Kenza currently supports Docker Swarm environments. Support for Kubernetes is being added in 2020.
Kenza UI
The Kenza web application is a ReactJS / Redux Single Page Application (SPA). You can use the standard tooling e.g. React Tools (Chrome, Firefox) to troubleshoot / report issues with specific browsers.
Documentation
The following 4 ML pipelines are supported currently:
Train
In this case, you want just to train your model(s) every time you push to a specific Git branch and report Precision and Recall. An example on how you can specify your .kenza.yml
:
sagify:
train:
input_s3_dir: s3://sagify-0.13.1/iris.csv # Path to training data on S3
output_s3_dir: s3://kenza-training-models # Path to where to save trained model(s)
ec2_type: ml.m5.large # EC2 Type for training
hyperparameters_file: hyperparams.json # Optional path to local hyperparameters file
volume_size: 50 # EBS Volume size
timeout: 86400 # Time out (in seconds) until training is forced to stop
metrics: Precision, Recall # Evaluation metrics to report
The section "Getting started for Data Scientists" shows how to set up your ML project and report the evaluation metrics in detail.
Train and Deploy
In this case, you want just to train your model(s) every time you push to a specific Git branch, report Precision and Recall, and (re-)deploy it as a REST Service. An example on how you can specify your .kenza.yml
:
sagify:
train:
input_s3_dir: s3://sagify-0.13.1/iris.csv # Path to training data on S3
output_s3_dir: s3://kenza-training-models # Path to where to save trained model(s)
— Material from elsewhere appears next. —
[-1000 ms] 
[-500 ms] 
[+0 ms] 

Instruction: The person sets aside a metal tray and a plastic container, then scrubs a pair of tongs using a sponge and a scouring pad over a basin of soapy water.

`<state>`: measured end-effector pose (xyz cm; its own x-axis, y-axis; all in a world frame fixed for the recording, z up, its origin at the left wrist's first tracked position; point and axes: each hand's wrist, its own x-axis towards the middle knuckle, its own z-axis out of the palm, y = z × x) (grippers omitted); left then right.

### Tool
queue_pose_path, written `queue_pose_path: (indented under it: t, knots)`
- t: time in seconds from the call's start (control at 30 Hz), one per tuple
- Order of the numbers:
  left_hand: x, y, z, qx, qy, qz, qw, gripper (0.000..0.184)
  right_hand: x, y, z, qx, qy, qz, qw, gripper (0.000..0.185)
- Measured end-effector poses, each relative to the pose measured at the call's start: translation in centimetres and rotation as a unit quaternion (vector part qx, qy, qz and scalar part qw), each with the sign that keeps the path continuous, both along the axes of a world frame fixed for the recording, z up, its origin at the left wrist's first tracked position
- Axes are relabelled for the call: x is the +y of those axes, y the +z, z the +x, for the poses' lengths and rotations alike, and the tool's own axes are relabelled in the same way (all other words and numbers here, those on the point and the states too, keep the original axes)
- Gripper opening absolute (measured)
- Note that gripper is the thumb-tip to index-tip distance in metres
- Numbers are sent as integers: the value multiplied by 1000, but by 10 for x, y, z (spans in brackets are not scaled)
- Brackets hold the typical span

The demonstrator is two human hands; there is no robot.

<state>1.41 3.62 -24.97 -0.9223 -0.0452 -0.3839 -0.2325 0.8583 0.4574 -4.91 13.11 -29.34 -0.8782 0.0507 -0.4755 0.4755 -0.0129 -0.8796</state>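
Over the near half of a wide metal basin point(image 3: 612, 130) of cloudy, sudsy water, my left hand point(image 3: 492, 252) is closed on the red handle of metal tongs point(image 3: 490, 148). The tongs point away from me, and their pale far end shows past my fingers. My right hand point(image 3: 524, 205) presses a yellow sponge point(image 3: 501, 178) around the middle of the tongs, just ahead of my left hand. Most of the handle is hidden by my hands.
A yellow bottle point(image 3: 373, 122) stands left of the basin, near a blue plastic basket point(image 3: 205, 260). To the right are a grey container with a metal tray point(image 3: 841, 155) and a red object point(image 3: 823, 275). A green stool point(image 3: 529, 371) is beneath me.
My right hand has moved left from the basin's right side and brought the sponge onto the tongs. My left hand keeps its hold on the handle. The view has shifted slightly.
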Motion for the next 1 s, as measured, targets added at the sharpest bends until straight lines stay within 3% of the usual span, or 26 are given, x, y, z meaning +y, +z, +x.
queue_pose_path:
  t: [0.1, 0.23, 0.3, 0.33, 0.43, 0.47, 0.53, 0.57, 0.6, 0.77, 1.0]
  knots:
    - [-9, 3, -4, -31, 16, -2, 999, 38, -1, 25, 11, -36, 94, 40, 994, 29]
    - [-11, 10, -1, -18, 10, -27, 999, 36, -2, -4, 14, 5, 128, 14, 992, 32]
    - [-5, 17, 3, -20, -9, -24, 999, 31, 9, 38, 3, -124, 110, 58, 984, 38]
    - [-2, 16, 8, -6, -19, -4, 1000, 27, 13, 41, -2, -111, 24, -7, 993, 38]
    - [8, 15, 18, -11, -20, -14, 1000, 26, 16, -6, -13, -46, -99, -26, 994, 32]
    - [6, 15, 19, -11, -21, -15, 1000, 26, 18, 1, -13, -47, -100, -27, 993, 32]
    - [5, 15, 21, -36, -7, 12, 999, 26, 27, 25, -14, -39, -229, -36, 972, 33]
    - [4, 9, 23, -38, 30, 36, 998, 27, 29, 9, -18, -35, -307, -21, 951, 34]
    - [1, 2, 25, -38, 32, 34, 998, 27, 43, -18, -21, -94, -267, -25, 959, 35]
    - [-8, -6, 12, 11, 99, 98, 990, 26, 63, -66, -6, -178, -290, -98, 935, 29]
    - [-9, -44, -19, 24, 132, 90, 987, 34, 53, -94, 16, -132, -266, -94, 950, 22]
ec2_type: ml.m5.large # EC2 Type for training
hyperparameters_file: hyperparams.json # (Optional) Path to local hyperparameters file
volume_size: 50 # EBS Volume size
timeout: 86400 # Time out (in seconds) until training is forced to stop
metrics: Precision, Recall # (Optional) Evaluation metrics to report
deploy:
instances_count: 1 # Number of EC2 instances for inference
ec2_type: ml.t2.medium # EC Type for inference
endpoint: some-endpoint # Name of endpoint
The section "Getting started for Data Scientists" shows how to set up your ML project and report the evaluation metrics in detail. In this example you need to implement the deploy functionality. Sagify documentation has an example: https://kenza-ai.github.io/sagify/.
Tune
In this case, you want just to tune your model(s) every time you push to a specific Git branch and report best hyperparameter values. An example on how you can specify your .kenza.yml
:
sagify:
hyperparameter_optimization:
input_s3_dir: s3://sagify-0.13.1/iris.csv # Path to training data on S3
output_s3_dir: s3://kenza-training-models # Path to where to save all trained model(s)
ec2_type: ml.m5.large # EC2 Type for training
hyperparameter_ranges_file: hyperparams.json # Path to local hyperparameter ranges file
volume_size: 50 # EBS Volume size
timeout: 86400 # Time out (in seconds) until training is forced to stop
max_jobs: 2 # Number of total max tuning jobs
max_parallel_jobs: 2 # Number of max parallel tuning jobs
You also need to specify the hyperparameter ranges file. Here's an example:
{
"ParameterRanges": {
"CategoricalParameterRanges": [
{
"Name": "kernel",
"Values": ["linear", "rbf"]
}
],
"ContinuousParameterRanges": [
{
"MinValue": 0.001,
"MaxValue": 10,
"Name": "gamma"
}
],
"IntegerParameterRanges": [
{
"Name": "C",
"MinValue": 1,
"MaxValue": 10
}
]
},
"ObjectiveMetric": {
"Name": "Precision",
"Type": "Maximize"
}
}
Tune and Deploy
In this case, you want just to tune your model(s) every time you push to a specific Git branch, report report best hyperparameter values, and (re-)deploy the best model as a REST Service. An example on how you can specify your .kenza.yml
:
sagify:
hyperparameter_optimization:
input_s3_dir: s3://sagify-0.13.1/iris.csv # Path to training data on S3
output_s3_dir: s3://kenza-training-models # Path to where to save all trained model(s)
ec2_type: ml.m5.large # EC2 Type for training
hyperparameter_ranges_file: hyperparams.json # Path to local hyperparameter ranges file
volume_size: 50 # EBS Volume size
timeout: 86400 # Time out (in seconds) until training is forced to stop
max_jobs: 2 # Number of total max tuning jobs
max_parallel_jobs: 2 # Number of max parallel tuning jobs
deploy:
instances_count: 1 # Number of EC2 instances for inference
ec2_type: ml.t2.medium # EC Type for inference
endpoint: some-endpoint # Name of endpoint
You also need to specify the hyperparameter ranges file as specified previously.